Answers · UK 2025/26
What is an attachment of earnings order and how much can be taken from my wages?
An attachment of earnings order (AEO) is a court instruction that forces your employer to deduct money directly from your wages to repay a debt, before you are paid. The amount is set by the court based on your net earnings and a protected earnings rate, so you are always left with a minimum to live on.
Full answer
An attachment of earnings order (AEO) is issued by a court when you have failed to pay a debt such as a county court judgment (CCJ), council tax arrears, magistrates' court fines or child maintenance.
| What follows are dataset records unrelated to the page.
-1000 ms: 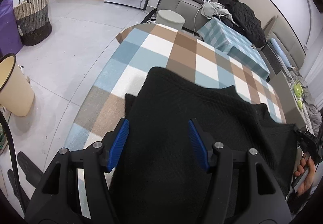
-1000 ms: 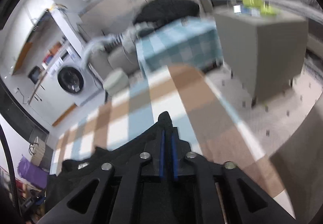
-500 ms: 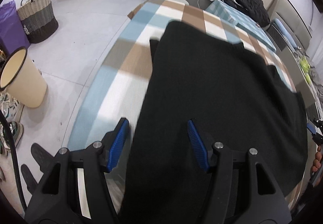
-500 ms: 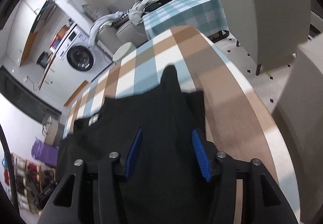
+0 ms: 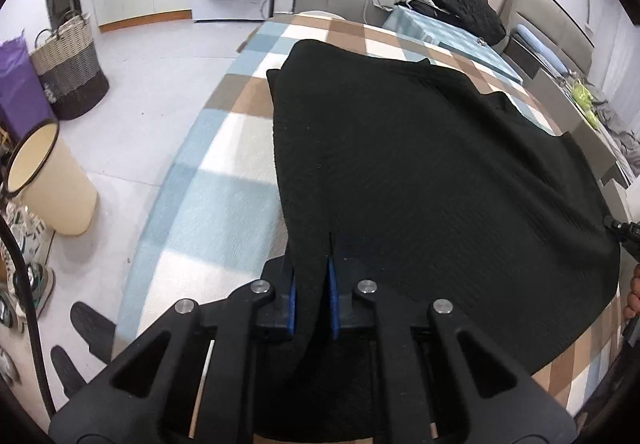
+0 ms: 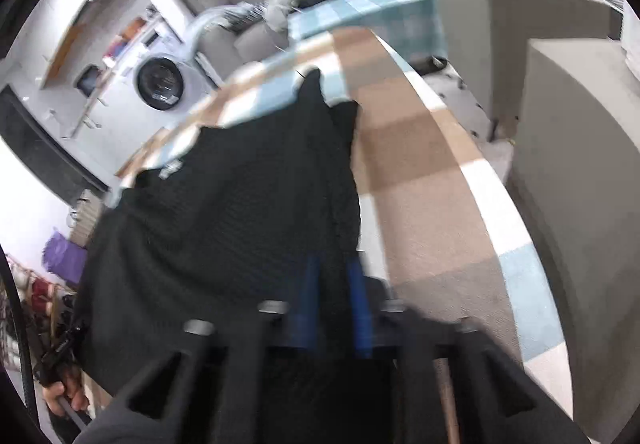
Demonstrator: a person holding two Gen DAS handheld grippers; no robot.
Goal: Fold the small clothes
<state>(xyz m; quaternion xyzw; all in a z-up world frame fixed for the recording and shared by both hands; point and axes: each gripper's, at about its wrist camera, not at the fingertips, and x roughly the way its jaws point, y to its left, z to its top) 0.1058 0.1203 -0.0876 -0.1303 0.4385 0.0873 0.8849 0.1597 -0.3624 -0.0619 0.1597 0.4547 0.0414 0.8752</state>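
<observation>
Both claws have just closed, the left claw (image 5: pixel 311 286) and right claw (image 6: pixel 334 290) each pinching a near-edge corner of the black knit garment (image 5: pixel 420 172), which stretches away from them across the checked tabletop (image 5: pixel 224 180).

Garment (image 5: pixel 420 172) on table (image 5: pixel 224 180) — bin (image 5: pixel 48 180) left

Black knit garment (image 5: pixel 420 172) spread flat across checked tablecloth (image 5: pixel 224 172), near hem pinched up.
</observation>
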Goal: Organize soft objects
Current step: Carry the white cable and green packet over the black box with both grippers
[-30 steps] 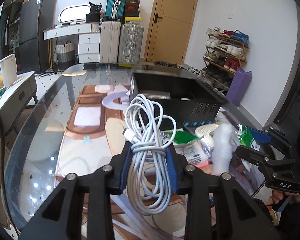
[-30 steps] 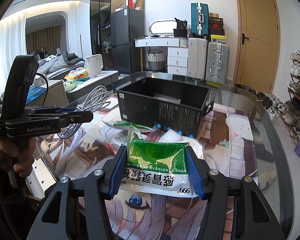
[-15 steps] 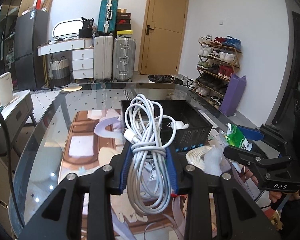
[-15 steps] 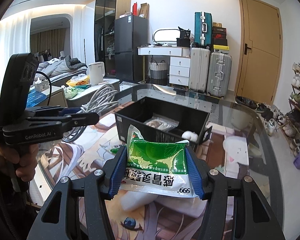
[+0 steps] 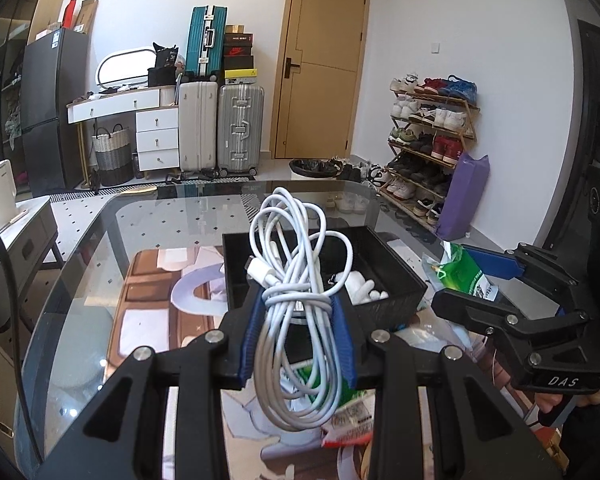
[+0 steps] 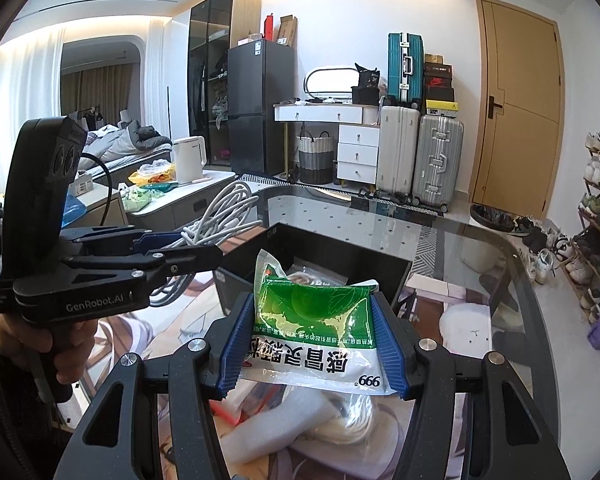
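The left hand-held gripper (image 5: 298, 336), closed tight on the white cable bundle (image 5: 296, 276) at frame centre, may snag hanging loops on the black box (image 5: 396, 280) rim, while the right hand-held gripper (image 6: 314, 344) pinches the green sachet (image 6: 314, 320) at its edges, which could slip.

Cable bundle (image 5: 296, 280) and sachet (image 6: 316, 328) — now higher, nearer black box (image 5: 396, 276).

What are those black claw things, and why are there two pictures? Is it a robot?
No robot: a person holds two grabber tools, each with a camera looking along its fingers. One picture comes from the left gripper, squeezing a bundled white cable. The other comes from the right gripper, pinching a green and white packet. In each picture you can also see the other tool off to the side. Below them is a glass table with a black box holding soft things, and more packets lie beside it.
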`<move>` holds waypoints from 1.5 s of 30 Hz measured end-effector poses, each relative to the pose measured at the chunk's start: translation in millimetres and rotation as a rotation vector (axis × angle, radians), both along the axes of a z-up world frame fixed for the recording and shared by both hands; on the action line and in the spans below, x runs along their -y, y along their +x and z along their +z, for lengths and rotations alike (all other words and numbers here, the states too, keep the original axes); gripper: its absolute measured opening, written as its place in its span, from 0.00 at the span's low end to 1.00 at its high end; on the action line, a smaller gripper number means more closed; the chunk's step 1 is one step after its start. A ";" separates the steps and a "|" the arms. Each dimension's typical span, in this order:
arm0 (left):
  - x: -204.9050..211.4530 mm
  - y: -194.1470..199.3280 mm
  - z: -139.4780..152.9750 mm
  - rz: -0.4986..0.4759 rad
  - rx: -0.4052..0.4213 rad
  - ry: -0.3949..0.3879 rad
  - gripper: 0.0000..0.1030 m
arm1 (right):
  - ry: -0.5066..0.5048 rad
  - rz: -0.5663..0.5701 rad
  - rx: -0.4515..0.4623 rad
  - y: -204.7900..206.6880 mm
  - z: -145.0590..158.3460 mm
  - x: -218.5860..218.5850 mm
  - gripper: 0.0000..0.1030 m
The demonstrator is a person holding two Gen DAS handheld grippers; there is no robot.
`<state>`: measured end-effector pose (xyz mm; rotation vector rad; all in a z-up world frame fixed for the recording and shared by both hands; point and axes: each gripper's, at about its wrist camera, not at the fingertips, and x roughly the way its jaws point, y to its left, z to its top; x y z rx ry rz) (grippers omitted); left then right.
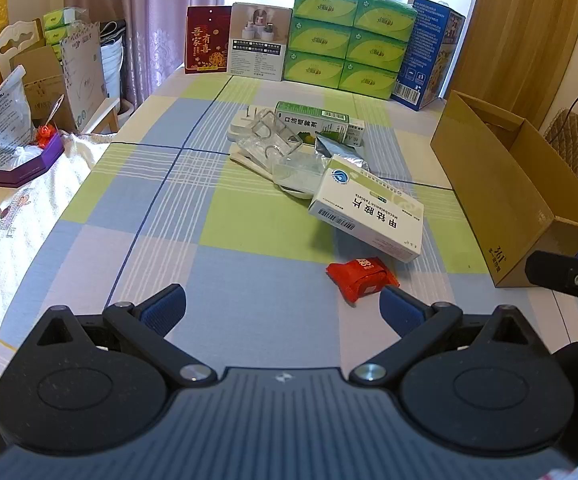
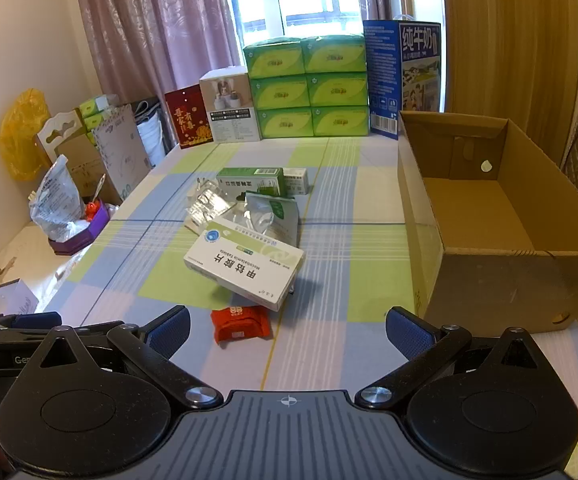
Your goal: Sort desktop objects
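**A:** Desktop clutter sits in a loose heap mid-table on the checked cloth (image 2: 329,344). Where is it relative to the fingers?

**B:** Ahead of both grippers. The left gripper (image 1: 283,310) has its jaws spread wide and holds nothing; the red packet (image 1: 361,278) lies just beyond its right fingertip (image 1: 399,308), nearly touching it in the left wrist view. The right gripper (image 2: 288,332) is equally wide and empty, and from its camera the same red packet (image 2: 240,323) lies between the fingers, nearer the left one.

**A:** And the white medicine box (image 2: 245,266)?

**B:** Just behind the red packet, its near corner hanging over it. It is tilted, the far end propped on the heap. Its long axis runs diagonally, from far-left to near-right in both views, with the printed top face up.

**A:** What else is in the heap?

**B:** A silver foil pouch (image 2: 271,216), a green box (image 2: 251,180) lying on its long side across the table, and clear plastic packaging (image 1: 275,140) over something white.

**A:** The carton?

**B:** An open cardboard box (image 2: 489,268) stands to the right of the heap, apart from it. From the right wrist camera it looks empty.

**A:** Background?

**B:** Stacked green tissue packs (image 1: 347,40) and a blue milk carton (image 2: 403,76) line the far edge.
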<state>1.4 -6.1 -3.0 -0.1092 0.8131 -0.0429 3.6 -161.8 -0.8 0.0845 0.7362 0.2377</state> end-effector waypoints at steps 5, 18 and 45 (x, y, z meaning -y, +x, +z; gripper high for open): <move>-0.2 -0.1 -0.3 0.000 -0.001 0.001 0.99 | 0.001 0.000 -0.002 0.9 -0.8 -0.1 0.98; -2.1 -1.6 -1.5 0.000 -0.001 0.001 0.99 | -0.003 0.002 -0.002 1.5 -1.6 -1.5 0.98; -3.9 -3.9 -4.2 0.003 -0.004 -0.007 0.99 | -0.012 0.004 -0.004 2.2 -3.2 -3.7 0.98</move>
The court orders your employer to take a fixed sum or a percentage from your net (take-home) pay each pay period and send it to the creditor or court, so the deduction happens before the money reaches you. There are two key figures the court sets: the normal deduction rate (how much comes out) and the protected earnings rate (the amount of net pay that must be left untouched so you can cover essential living costs). If your earnings in a given period fall below the protected rate, no deduction is taken that period. Deductions come out of net pay after tax, National Insurance and pension contributions, not gross pay, so it is your take-home figure that matters. Different debt types use different rules. Council tax AEOs use fixed statutory percentage tables based on net earnings bands, while CCJ-based orders use the protected earnings approach. Child maintenance deductions follow separate Child Maintenance Service rules. Who it affects: any employee whose creditor has obtained a judgment and applied to enforce it through wages. The self-employed cannot have a standard AEO because there is no employer to deduct from; creditors use other enforcement instead. Worked context: because deductions are based on net pay, work out your take-home figure first. For example, knowing your income tax (Personal Allowance GBP 12,570, basic rate 20%) and 8% employee National Insurance on earnings between GBP 12,570 and GBP 50,270 tells you your net pay, which is the base the court applies its rate to. Use the take-home pay calculator to find your net figure, then check the court order for the exact deduction. Always tell the court if your circumstances change.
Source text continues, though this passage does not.